- YOUR TASK -
Would you transcribe the line that holds "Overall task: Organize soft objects", plus every line beneath it through the end of the data, exactly and with nothing added?

- DATA -
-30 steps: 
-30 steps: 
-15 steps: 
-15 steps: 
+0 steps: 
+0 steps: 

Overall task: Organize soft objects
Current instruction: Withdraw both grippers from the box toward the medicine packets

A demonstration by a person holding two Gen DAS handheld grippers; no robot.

- TASK RESULT -
Overall task: Organize soft objects
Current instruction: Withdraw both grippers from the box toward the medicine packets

A demonstration by a person holding two Gen DAS handheld grippers; no robot.

No further output is expected.